**Exercise prompt**
Take the line that contains "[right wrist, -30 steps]" as the first line and the final line of the records as the last; return exactly those lines and the lines between.
= = =
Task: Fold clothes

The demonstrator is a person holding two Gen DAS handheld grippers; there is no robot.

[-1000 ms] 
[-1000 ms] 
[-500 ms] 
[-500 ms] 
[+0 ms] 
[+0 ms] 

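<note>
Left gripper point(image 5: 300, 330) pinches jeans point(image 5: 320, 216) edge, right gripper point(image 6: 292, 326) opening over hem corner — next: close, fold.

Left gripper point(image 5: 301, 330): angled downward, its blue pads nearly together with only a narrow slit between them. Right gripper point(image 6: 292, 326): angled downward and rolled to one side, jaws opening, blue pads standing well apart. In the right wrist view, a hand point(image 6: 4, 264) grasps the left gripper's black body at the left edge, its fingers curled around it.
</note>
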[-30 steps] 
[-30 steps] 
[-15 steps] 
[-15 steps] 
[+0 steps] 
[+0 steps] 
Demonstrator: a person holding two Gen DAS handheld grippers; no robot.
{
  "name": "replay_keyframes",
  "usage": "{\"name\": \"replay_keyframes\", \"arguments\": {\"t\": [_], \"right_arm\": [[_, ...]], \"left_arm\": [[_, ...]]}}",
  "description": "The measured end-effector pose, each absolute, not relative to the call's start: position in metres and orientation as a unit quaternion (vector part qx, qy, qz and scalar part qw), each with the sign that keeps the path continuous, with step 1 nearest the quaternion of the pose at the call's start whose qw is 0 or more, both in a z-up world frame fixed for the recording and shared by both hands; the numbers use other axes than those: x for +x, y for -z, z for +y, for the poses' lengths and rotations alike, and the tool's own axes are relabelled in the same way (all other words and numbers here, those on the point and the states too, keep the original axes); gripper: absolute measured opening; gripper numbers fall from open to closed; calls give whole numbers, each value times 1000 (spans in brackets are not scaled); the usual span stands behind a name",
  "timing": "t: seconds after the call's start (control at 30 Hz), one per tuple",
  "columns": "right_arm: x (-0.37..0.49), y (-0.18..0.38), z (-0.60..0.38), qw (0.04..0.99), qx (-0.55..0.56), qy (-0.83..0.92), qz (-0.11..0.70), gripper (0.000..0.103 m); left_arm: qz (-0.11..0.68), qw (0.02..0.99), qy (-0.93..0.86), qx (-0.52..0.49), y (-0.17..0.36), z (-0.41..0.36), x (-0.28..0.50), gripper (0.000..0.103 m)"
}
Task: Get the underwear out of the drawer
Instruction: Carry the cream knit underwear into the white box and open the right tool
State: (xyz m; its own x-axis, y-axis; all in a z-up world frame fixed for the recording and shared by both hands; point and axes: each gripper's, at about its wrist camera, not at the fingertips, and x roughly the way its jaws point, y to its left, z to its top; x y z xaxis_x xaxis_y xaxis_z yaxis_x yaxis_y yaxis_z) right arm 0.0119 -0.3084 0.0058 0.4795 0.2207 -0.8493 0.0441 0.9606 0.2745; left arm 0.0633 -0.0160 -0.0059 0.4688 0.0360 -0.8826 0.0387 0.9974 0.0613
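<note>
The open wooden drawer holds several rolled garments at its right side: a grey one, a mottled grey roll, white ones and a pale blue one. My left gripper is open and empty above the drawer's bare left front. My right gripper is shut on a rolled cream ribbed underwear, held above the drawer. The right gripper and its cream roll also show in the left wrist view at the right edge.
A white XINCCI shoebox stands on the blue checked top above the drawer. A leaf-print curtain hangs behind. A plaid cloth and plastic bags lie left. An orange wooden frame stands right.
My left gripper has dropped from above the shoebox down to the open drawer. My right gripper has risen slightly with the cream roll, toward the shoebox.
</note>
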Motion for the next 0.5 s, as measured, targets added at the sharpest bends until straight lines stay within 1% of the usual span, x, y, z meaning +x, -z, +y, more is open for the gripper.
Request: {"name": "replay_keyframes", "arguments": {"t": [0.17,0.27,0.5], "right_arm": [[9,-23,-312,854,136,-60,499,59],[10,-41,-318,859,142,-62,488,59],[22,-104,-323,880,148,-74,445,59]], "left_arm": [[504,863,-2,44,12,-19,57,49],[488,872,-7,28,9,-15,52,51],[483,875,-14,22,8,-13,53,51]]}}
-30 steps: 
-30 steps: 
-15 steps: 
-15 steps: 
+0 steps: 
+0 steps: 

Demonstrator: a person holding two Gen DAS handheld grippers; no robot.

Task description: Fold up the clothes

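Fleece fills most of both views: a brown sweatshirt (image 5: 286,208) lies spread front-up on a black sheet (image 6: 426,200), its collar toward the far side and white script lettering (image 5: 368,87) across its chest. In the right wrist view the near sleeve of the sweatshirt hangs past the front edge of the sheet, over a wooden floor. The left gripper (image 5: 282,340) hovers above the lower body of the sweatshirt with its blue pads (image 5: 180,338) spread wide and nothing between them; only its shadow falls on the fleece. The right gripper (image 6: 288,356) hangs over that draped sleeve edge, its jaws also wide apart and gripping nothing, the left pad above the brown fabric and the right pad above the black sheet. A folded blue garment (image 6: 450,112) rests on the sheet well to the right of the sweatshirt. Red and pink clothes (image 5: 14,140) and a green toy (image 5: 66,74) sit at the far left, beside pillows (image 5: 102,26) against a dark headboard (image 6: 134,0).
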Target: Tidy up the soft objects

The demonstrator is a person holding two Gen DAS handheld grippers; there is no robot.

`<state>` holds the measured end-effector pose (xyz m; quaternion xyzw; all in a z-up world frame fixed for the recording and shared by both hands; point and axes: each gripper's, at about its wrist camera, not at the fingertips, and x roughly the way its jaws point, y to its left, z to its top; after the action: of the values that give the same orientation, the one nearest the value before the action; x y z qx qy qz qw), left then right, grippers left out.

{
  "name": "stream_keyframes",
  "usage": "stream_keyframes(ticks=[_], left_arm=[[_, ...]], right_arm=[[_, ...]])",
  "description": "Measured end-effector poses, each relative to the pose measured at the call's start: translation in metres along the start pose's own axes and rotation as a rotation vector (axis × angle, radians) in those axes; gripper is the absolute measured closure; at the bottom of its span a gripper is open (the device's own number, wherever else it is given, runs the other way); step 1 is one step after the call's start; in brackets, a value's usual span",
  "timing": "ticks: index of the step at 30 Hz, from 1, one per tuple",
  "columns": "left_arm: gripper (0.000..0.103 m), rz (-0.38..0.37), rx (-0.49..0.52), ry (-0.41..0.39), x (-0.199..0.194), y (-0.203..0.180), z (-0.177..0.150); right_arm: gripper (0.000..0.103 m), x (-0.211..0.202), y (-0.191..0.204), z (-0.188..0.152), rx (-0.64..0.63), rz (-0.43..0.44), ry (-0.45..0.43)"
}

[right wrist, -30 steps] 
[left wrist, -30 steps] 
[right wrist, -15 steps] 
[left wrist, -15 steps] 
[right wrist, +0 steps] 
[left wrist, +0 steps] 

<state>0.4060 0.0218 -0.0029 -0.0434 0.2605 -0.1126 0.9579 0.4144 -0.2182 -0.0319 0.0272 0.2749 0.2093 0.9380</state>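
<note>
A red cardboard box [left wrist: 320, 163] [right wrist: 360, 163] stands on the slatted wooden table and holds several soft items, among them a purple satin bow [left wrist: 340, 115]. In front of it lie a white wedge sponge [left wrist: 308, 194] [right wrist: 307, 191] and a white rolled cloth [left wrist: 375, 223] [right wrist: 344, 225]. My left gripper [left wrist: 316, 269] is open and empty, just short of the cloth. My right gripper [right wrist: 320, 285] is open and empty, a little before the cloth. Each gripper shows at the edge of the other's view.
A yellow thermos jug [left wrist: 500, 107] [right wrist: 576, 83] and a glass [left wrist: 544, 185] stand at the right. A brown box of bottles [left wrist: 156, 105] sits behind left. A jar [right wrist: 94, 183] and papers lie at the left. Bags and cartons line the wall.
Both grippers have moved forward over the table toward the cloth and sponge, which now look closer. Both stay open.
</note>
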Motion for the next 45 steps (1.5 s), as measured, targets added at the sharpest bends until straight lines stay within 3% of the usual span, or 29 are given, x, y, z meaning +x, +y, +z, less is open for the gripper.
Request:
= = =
**Result for this task**
[right wrist, -30 steps] 
[left wrist, -30 steps] 
[right wrist, -15 steps] 
[left wrist, -15 steps] 
[right wrist, +0 steps] 
[left wrist, +0 steps] 

<state>0.4060 0.0218 -0.0029 -0.0434 0.2605 -0.1126 0.9579 0.4144 -0.2182 -0.0319 0.0272 0.2749 0.2093 0.9380</state>
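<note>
A red cardboard box [left wrist: 320, 163] [right wrist: 360, 163] stands on the slatted wooden table and holds several soft items, among them a purple satin bow [left wrist: 340, 115]. In front of it lie a white wedge sponge [left wrist: 308, 194] [right wrist: 307, 191] and a white rolled cloth [left wrist: 375, 223] [right wrist: 344, 225]. My left gripper [left wrist: 316, 269] is open and empty, just short of the cloth. My right gripper [right wrist: 320, 285] is open and empty, a little before the cloth. Each gripper shows at the edge of the other's view.
A yellow thermos jug [left wrist: 500, 107] [right wrist: 576, 83] and a glass [left wrist: 544, 185] stand at the right. A brown box of bottles [left wrist: 156, 105] sits behind left. A jar [right wrist: 94, 183] and papers lie at the left. Bags and cartons line the wall.
Both grippers have moved forward over the table toward the cloth and sponge, which now look closer. Both stay open.
</note>
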Motion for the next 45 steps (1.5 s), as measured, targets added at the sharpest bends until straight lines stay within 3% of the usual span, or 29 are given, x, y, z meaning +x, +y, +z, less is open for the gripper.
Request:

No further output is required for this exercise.